Since the finding that, on average, islets were smaller in human pregnancy was the opposite of that observed in pregnant rodents, we wondered whether some islets increased in size during human pregnancy, but were not identifiable by measurement of mean islet size? To address this, we measured the total islet area and islet fractional area in the largest islet per section per tissue source. The cross-sectional area of the largest islet identified per section was not increased in pregnancy (55.6 ± 6.8 vs 54.8 ± 5.5 μm2 × 103; pregnant vs control, p = NS). Likewise there was no increase in the mean insulin-positive cross-sectional area in the largest islet per section in pregnancy compared with controls (42.0 ± 4.4 vs 38.8 ± 3.6 μm2 × 103, p = NS). In the post-partum women, the total islet cross-sectional area of the largest islet was comparable to controls (60.8 ± 11.1 μm2 × 103, p = NS vs controls), as was the mean insulin-positive cross-sectional area of the largest islet (40.3 ± 5.3 μm2 × 103, p = NS vs controls).
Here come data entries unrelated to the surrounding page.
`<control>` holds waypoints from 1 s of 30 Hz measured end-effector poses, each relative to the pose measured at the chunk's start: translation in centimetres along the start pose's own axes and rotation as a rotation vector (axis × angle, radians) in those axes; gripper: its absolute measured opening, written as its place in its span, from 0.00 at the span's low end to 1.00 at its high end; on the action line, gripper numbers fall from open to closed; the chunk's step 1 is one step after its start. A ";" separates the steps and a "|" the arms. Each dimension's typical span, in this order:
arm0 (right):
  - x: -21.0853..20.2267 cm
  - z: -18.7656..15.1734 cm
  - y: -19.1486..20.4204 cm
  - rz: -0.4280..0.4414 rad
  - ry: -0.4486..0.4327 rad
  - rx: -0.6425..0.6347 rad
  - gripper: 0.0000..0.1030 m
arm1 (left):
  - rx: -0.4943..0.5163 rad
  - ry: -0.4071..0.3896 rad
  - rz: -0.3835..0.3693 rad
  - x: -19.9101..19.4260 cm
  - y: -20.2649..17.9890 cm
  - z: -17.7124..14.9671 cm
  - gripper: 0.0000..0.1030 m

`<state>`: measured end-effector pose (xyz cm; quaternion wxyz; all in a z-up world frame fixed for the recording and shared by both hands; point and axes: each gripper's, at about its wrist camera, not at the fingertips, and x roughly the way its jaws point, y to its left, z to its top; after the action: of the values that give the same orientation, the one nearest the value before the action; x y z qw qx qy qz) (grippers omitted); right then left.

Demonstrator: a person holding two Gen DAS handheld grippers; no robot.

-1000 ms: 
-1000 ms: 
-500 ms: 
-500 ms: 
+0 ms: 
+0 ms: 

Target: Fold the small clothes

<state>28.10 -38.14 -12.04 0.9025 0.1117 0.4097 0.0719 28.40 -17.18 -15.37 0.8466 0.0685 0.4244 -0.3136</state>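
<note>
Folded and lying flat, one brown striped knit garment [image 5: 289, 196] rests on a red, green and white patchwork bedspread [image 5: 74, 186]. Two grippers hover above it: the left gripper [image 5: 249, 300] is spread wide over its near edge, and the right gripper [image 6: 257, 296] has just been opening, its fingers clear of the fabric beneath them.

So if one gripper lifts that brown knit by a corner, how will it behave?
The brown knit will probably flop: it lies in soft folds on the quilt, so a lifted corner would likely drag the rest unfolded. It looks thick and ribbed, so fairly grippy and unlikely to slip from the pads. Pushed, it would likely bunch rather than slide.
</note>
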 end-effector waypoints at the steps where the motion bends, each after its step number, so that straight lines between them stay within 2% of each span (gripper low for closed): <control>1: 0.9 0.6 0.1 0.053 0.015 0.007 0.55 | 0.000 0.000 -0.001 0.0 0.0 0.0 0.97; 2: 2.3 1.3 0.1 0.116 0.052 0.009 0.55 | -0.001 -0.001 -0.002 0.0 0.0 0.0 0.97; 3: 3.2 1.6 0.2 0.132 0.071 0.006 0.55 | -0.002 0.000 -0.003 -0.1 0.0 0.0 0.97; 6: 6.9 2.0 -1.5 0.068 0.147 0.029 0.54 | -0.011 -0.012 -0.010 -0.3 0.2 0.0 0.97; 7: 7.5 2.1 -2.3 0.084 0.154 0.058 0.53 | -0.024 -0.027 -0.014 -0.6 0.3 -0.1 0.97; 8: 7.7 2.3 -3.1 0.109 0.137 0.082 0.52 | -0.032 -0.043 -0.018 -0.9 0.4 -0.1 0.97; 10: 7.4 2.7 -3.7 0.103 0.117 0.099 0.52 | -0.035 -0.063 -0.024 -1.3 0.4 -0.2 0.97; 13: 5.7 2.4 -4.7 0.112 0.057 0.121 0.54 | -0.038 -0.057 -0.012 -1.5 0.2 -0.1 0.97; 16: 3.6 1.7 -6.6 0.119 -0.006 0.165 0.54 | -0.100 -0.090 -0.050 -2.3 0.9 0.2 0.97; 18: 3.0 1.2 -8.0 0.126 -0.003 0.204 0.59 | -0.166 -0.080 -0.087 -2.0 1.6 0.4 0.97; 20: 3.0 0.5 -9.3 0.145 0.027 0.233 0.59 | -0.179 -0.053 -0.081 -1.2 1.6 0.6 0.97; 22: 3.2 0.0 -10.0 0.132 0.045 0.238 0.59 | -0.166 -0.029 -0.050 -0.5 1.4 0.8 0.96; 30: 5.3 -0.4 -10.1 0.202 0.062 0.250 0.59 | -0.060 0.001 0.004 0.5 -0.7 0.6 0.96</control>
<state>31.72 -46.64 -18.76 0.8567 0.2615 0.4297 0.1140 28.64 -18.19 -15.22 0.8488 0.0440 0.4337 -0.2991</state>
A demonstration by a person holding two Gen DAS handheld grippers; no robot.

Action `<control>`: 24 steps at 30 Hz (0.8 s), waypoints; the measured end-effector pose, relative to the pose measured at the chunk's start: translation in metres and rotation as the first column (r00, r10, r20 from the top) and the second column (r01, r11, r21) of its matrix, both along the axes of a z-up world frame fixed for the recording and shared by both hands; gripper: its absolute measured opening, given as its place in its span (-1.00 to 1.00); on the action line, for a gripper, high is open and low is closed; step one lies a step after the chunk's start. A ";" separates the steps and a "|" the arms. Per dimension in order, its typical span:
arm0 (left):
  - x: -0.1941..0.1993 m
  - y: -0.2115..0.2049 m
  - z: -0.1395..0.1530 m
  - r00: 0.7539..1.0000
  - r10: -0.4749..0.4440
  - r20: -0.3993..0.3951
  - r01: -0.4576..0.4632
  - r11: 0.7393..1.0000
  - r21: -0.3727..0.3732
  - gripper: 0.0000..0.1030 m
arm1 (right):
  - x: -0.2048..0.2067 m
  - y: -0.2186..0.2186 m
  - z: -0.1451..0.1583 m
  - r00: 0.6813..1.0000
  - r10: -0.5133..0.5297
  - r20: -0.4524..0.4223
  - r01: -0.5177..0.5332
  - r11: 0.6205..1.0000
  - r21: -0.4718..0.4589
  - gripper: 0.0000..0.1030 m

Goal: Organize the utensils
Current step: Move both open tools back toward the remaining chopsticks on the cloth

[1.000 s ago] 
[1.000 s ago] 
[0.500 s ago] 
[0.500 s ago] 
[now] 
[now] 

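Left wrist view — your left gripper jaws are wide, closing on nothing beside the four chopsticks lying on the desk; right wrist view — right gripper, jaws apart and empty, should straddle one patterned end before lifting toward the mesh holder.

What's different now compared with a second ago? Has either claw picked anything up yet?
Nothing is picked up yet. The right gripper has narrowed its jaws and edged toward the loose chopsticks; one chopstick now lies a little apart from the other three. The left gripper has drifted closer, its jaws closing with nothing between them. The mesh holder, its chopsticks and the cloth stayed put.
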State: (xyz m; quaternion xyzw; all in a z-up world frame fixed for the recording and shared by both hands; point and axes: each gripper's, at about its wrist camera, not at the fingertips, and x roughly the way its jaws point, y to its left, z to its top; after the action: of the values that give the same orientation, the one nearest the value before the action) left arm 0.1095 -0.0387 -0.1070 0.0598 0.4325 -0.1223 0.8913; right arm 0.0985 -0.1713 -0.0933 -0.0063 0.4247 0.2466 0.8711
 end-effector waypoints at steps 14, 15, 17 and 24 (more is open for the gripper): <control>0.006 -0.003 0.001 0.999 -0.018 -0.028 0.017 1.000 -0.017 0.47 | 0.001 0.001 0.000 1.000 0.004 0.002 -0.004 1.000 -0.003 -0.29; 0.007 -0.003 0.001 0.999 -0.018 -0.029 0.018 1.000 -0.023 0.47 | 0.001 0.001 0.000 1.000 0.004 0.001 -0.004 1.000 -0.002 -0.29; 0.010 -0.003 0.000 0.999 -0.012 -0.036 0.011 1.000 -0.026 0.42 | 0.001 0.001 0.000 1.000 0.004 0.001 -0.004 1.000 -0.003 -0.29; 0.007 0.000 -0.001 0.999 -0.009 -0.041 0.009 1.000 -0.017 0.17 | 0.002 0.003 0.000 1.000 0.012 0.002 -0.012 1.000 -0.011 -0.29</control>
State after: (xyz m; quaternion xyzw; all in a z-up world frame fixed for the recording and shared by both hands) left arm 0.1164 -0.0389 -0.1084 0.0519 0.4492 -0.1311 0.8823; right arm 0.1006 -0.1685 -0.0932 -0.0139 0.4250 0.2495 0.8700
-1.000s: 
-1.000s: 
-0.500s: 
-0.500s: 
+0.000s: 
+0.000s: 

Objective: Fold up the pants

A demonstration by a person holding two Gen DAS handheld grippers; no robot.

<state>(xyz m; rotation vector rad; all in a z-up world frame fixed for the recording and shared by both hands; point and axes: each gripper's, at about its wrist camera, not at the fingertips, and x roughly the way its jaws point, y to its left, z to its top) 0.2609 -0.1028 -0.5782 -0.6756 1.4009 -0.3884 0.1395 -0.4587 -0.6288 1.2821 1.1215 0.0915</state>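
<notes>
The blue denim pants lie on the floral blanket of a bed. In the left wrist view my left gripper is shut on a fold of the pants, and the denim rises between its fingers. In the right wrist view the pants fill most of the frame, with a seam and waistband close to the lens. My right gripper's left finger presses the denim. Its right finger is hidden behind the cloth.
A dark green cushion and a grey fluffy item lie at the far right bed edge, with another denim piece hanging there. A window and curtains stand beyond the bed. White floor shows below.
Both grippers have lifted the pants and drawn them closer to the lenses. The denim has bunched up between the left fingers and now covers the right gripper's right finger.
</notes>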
To evaluate more directly the impression that there were more, but smaller islets in pregnancy, we examined the abundance of islets by number of beta cells per islet as seen on cross section. The resulting islet size frequency distribution reveals a shift towards smaller islets in pregnant and post-partum women compared with controls (Fig. 4, ESM Fig. 1), although the majority of beta cells were present in intermediate-sized islets.
Insulin-positive duct cells and isolated beta cells
The percentage of pancreatic duct cells immunoreactive for insulin was increased in pancreases from pregnant and post-partum women compared with non-pregnant controls (pregnant vs post-partum vs control: 1.2 ± 0.2 vs 1.0 ± 0.2 vs 0.4 ± 0.1%, p < 0.005 pregnant vs control, p < 0.01 post-partum vs control) (Fig. 5a). Likewise, the frequency of isolated insulin-positive cells in the exocrine pancreas was comparably increased in pregnant and post-partum women compared with control (pregnant vs post-partum vs control 4.0 ± 0.5 vs 4.5 ± 1.0 vs 1.5 ± 0.1 individual insulin-positive cells per mm2, p < 0.001 control vs pregnant and post-partum [Fig. 5b]).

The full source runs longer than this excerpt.